Abstract
There is one salient difference between equative constructions like John drove as fast as Mary did in English and Slovenian: while the former do not allow a downward-entailing operator to occur in the standard clause and c-command the degree argument that is abstracted over, the latter do. This holds, however, only if the equative occurs without a multiplicative degree modifier. We show how these facts can be captured on relatively simple assumptions about the make-up of equative constructions. Building on the insights of von Stechow (1984) and Rullmann (1995) about the distribution of downward-entailing operators in degree constructions, we argue that the behavior of equatives in Slovenian provides new support for the following two conclusions: (i) that maximality, although a component of equatives, is separable from the other ingredients of the construction (in line with Heim 2006, pace von Stechow 1984; Schwarzschild and Wilkinson 2002, and others) and (ii) that degree domains are always dense (the Universal Density of Measurement, Fox and Hackl 2006).
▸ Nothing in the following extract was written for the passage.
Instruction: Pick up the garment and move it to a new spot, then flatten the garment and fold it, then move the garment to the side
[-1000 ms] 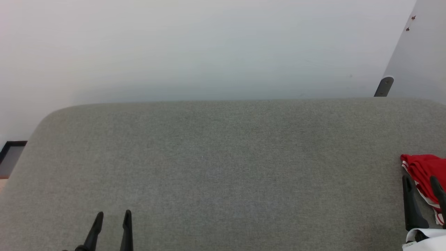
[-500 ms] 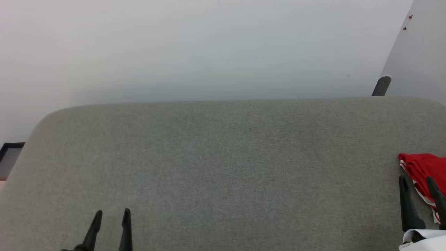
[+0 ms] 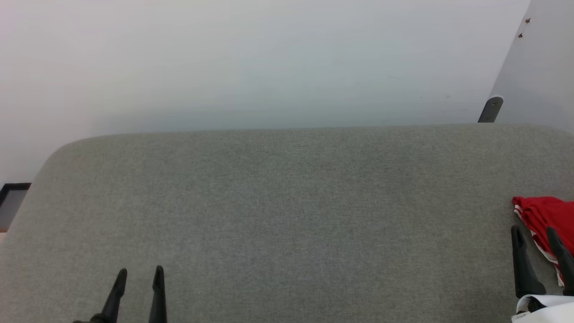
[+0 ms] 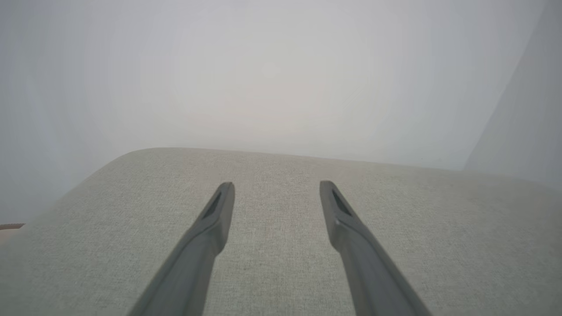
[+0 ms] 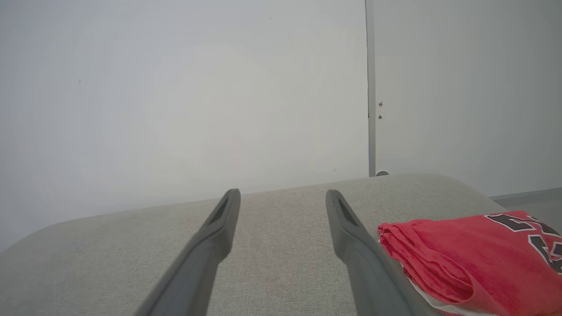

We are excited to be able to participate in the celebration of Roger’s birthday. An early version of this paper was presented in a seminar co-taught with Roger at MIT. We thank Nick Fleisher, Irene Heim, Jessica Rett, Roger Schwarzschild, and an anonymous reviewer for their written comments on the previous version of the paper, as well as the audiences at the University of Göttingen and ZAS Berlin. This research has been supported by grants from Israel Science Foundation (1926/14) and Volkswagen Stiftung (VWZN3181).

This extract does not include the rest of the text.